Wrenage is at it again! Twice in one week. He’s back on familiar territory today with a blast from the past for another Retro Review. This time we go back to the 80s when Japan was making something even more amazing than reliable family cars and portable cassette players – Ninja! This cinematic craze may have been short-lived, but it doesn’t mean it was any less awesome! Revenge Of The Ninja sits in the genre like a colossus, even before Lucinda Dickey turned up in a leotard in the next instalment. Prepare to worship at the temple of Sho Kosugi and let the good times roll…

Revenge Of The Ninja

Does your existence feel limp? Do you look in the mirror and measure what-is with what-could-have-been and come up short? Does a new day fill you with vague unease for your next failure?

You, my friend, lack Vitamin Awesome. Get your dose today with Revenge of the Ninja (1983). This movie is existential Viagra. When you look in the mirror, you will need welding goggles to protect your eyes from the glow of heck-yeah! At the start of each new day, you will seek a dragon to slay, find it, tear its throat out with your teeth, bathe in its flaming blood and sing Rock You Like A Hurricane while a Greek Chorus shouts:

“Yeah, boyeeeeee!”

How did Revenge of the Ninja achieve this kind of power? It incorporated the most essential ingredient needed for a great ninja movie – a Jewish director making his first action film. If anyone knows how to film a ninja movie, it’s a Jew with male-pattern baldness.

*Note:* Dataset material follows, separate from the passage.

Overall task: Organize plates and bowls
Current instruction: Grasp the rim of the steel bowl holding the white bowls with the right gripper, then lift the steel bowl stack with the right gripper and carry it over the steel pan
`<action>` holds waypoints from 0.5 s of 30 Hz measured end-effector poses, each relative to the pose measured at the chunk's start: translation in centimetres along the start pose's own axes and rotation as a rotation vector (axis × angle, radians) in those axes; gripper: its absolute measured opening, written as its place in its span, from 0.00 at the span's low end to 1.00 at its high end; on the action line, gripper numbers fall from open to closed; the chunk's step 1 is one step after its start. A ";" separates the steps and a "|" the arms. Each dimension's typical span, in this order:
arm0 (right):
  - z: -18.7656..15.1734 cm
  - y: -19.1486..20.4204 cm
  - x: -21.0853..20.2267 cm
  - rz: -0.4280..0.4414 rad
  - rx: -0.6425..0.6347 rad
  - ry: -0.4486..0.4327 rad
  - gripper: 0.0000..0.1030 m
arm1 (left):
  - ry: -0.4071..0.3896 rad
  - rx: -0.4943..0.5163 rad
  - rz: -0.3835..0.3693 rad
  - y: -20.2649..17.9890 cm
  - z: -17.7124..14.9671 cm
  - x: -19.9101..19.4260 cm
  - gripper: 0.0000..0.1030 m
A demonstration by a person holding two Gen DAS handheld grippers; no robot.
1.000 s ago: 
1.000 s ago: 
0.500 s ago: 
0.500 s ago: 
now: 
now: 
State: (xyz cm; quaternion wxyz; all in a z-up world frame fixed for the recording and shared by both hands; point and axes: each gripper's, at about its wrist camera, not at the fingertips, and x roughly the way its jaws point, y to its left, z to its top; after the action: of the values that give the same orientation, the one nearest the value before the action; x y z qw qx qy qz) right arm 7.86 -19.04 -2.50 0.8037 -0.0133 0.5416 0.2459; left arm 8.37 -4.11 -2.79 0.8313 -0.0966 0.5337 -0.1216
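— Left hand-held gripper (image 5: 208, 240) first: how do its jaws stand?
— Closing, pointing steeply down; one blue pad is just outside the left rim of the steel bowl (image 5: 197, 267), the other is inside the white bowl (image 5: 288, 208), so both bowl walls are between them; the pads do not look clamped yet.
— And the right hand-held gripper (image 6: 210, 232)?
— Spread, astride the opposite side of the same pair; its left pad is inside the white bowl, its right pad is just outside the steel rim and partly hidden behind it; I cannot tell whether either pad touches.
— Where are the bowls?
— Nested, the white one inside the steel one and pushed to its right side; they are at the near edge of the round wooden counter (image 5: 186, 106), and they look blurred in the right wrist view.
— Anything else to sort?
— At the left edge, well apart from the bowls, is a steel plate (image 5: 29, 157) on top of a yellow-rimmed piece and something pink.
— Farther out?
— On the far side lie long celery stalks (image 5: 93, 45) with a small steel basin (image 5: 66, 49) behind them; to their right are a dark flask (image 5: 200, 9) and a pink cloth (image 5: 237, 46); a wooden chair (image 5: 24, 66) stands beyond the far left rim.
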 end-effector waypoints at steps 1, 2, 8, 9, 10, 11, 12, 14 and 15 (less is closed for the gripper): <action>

Sam Firstenberg is truth when it comes to putting pyjama-clad martial artists on screen. Not only did Firstenberg helm Revenge of the Ninja, he also showed us ninjas can possess aerobics instructors (Ninja III: The Domination) and that Americans can culturally appropriate ninjas (the American Ninja series).

Firstenberg directs

I don’t want to talk Firstenberg up too much and create unrealistic expectations. Suffice it to say, Firstenberg could simultaneously satisfy Raquel Welch and Caroline Munroe emotionally, intellectually and spiritually while mocking Avatar until James Cameron cried, and beating Dolph Lundgren in an arm-wrestling contest with both arms tied behind his back.

The magic of Revenge of the Ninja goes beyond Firstenberg, however. First, it’s a Cannon film. Cannon films and ninjas go together like my wife and emasculation. Second, Revenge of the Ninja was filmed in Salt Lake City. This gives the movie a sense of ultra-realism, as we know Utah is where ninjas frolic in their natural habitat…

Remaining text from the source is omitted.